> _Action item_:
Copy out every line of the records where the string "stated" occurs.

[Saved data entries]
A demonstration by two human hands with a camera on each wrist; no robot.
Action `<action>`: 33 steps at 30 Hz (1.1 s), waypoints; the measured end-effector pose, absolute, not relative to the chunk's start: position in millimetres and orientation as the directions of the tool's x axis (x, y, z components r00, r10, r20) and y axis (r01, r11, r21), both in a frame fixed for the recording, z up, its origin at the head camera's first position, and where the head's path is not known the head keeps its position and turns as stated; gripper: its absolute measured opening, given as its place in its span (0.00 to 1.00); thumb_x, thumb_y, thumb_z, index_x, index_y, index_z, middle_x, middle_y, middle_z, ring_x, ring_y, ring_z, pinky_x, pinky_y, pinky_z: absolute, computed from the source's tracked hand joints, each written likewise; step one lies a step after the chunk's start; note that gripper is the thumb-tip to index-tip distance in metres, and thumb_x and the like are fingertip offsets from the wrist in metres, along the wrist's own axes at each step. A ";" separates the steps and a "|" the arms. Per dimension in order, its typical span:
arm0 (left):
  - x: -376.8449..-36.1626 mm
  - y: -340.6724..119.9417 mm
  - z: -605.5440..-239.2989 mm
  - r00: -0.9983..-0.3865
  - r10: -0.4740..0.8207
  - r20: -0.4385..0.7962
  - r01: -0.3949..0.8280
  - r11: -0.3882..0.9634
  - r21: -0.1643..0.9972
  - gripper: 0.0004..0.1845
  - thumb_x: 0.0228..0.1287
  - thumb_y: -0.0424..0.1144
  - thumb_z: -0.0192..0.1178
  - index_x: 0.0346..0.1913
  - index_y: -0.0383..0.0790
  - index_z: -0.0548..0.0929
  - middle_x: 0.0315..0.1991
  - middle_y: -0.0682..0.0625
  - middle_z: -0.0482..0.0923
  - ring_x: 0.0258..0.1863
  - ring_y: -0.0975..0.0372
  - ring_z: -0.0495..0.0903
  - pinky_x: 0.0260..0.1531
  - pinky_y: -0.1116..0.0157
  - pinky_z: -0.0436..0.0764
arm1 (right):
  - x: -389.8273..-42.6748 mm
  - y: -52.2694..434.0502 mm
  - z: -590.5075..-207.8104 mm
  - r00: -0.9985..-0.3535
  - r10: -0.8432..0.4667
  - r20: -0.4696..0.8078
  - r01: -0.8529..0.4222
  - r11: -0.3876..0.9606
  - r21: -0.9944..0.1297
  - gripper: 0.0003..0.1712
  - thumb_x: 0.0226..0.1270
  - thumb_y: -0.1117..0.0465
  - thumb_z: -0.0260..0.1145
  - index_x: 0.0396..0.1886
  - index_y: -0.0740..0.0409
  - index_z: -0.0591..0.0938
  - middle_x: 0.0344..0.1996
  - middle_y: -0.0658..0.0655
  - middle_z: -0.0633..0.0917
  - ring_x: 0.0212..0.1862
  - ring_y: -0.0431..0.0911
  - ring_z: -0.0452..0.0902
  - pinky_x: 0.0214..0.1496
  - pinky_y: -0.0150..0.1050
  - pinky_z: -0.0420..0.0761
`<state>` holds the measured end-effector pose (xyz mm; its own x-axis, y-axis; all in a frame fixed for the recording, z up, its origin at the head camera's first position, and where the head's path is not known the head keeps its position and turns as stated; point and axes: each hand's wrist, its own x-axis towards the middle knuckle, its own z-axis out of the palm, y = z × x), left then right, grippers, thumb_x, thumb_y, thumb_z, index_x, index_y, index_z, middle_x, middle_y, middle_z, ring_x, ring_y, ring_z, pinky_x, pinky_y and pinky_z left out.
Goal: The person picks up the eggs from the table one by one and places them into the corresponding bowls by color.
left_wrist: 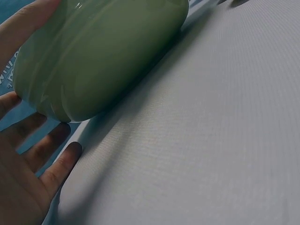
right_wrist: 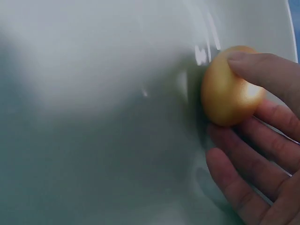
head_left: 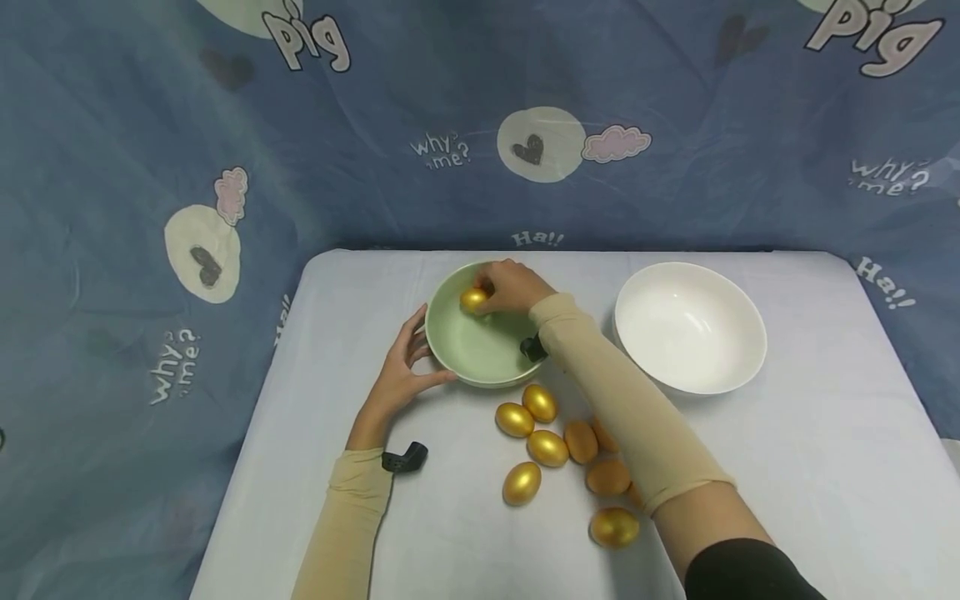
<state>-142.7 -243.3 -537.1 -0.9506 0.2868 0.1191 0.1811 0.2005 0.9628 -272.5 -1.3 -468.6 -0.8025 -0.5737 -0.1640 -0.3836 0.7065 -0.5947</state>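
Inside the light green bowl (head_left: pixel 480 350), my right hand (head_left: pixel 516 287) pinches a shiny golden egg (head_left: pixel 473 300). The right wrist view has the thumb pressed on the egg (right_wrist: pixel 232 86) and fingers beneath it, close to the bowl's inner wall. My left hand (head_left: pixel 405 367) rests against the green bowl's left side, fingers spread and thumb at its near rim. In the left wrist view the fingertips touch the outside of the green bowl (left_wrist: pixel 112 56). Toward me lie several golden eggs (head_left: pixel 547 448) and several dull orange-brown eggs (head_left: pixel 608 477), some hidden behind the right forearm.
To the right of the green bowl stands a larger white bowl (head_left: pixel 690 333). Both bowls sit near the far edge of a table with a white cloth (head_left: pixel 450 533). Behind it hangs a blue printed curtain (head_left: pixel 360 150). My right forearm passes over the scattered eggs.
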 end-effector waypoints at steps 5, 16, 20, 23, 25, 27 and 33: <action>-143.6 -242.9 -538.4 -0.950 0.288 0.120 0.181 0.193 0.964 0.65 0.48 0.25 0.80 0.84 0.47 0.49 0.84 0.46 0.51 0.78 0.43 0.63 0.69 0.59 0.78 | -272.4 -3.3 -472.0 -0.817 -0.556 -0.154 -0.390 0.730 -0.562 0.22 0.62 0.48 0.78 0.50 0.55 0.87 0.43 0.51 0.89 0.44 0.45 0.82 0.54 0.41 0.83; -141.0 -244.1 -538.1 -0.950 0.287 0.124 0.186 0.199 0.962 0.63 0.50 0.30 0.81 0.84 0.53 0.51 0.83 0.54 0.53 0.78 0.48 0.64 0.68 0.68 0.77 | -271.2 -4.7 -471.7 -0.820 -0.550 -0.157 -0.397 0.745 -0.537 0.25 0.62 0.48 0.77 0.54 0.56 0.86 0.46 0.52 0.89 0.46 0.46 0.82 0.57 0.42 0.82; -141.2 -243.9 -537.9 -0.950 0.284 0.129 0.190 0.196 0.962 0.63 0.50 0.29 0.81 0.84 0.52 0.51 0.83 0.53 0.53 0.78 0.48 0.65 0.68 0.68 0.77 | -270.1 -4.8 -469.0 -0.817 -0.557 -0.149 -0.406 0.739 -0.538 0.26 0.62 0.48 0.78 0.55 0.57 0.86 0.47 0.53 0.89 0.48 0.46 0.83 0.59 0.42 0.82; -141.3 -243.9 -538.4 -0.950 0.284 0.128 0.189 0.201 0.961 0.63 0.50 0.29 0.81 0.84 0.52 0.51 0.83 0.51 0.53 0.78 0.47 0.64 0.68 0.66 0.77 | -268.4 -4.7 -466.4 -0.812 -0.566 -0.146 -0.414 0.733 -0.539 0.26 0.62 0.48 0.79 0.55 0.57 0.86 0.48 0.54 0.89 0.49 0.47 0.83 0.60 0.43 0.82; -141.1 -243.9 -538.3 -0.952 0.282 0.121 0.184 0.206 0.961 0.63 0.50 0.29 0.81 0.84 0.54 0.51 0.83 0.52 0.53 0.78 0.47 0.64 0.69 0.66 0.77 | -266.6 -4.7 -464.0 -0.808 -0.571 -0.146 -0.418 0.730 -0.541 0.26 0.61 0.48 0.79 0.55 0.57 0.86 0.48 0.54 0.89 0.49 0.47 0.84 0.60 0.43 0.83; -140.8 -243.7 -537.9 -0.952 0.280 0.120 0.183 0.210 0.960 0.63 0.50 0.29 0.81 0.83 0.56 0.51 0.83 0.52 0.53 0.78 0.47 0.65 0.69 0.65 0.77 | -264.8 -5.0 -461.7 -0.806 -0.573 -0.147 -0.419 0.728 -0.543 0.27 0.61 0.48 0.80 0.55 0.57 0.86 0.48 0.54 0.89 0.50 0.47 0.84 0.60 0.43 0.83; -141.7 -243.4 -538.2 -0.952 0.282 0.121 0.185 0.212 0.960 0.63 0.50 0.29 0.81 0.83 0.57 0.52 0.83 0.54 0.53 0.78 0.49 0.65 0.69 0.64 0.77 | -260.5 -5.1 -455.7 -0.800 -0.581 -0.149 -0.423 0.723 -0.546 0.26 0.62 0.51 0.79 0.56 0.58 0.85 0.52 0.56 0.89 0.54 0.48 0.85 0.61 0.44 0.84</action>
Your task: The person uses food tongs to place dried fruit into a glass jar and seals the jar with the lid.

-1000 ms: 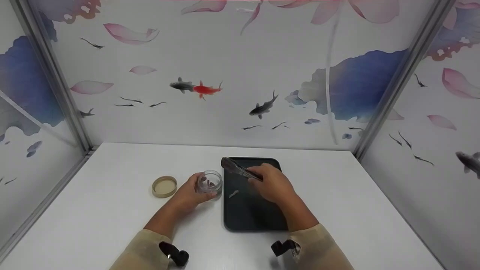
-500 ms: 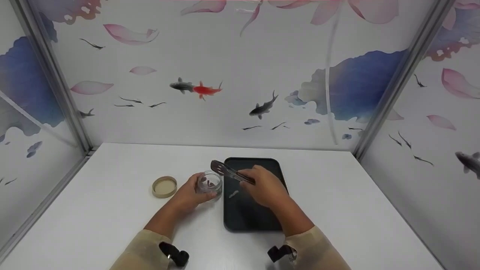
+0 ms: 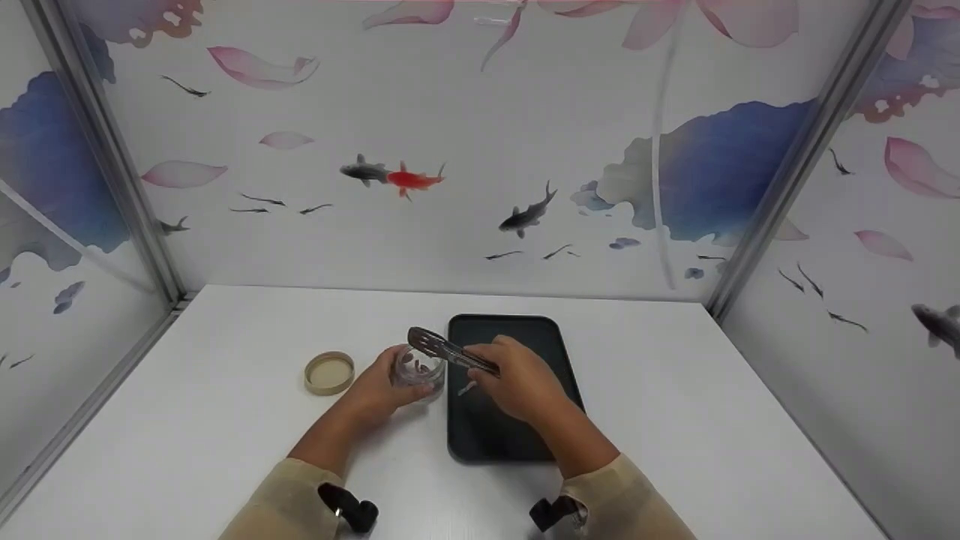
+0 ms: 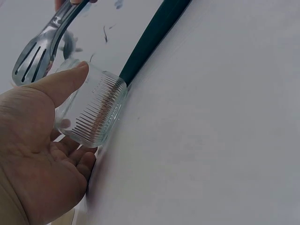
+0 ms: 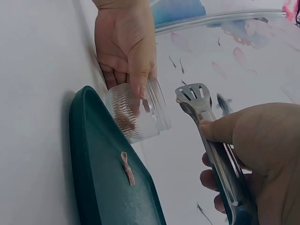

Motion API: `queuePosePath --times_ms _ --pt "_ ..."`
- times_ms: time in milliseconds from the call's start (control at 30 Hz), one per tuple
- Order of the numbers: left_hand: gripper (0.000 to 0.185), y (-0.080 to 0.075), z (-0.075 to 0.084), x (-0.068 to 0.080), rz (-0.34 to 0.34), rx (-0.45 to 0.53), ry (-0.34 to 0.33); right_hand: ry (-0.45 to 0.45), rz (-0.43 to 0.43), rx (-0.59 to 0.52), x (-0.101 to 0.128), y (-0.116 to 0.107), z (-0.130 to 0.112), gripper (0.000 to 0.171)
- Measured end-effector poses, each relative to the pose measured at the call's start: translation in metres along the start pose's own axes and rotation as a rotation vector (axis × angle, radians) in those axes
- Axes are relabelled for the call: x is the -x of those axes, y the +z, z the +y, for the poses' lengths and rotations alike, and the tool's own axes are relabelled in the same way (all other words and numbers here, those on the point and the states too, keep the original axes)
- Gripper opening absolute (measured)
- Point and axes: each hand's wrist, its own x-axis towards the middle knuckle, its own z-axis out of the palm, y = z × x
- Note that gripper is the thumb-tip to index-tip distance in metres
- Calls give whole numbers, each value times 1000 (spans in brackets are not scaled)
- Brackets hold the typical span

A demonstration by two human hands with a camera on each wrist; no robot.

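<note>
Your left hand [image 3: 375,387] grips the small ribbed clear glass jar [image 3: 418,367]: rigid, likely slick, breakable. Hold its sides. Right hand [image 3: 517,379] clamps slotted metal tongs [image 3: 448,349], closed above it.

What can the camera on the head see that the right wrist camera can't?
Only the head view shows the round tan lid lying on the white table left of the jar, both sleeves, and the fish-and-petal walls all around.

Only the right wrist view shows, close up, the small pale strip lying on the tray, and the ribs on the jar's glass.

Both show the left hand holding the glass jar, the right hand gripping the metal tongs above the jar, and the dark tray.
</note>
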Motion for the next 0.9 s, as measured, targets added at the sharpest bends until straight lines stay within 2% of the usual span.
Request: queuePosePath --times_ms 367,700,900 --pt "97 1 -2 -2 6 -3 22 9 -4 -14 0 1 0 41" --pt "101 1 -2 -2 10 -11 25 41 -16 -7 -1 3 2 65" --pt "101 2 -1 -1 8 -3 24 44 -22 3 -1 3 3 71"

> _Response_:
Action `<action>`: 33 steps at 30 Hz (1.1 s), waypoints; the measured end-effector pose, absolute, not relative to the chunk's start: position in millimetres and orientation as the directions of the tool's x axis (x, y, z components r00, r10, r20) and y axis (r01, r11, r21), both in a frame fixed for the recording, z up, its origin at the head camera's first position, and where the head's path is not known the head keeps its position and turns as stated; gripper: its absolute measured opening, given as its place in its span (0.00 to 1.00); thumb_x, thumb_y, thumb_z, index_x, index_y, index_z, middle_x, middle_y, middle_z, ring_x, ring_y, ring_z, pinky_x, pinky_y, pinky_z: absolute, computed from the source's tracked hand joints, each written likewise; step one lies a step after the chunk's start; note that gripper is the thumb-tip to index-tip distance in metres, and thumb_x and the like are fingertip offsets from the wrist in metres, along the wrist's own axes at each step. A ";" separates the steps and a "|" the arms. Per dimension in order, its typical span:
`<state>` holds the measured end-effector pose (xyz mm; its own x-axis, y-axis; all in a frame fixed for the recording, z up, its origin at the head camera's first position, and where the head's path is not known the head keeps its position and turns as stated; point and axes: each hand's wrist, its own x-axis towards the middle knuckle, its own z-axis out of the palm, y = z × x), left then right, grippers, thumb_x, thumb_y, thumb_z, index_x, index_y, index_z, middle_x, middle_y, middle_z, ring_x, ring_y, ring_z, pinky_x, pinky_y and pinky_z left out.

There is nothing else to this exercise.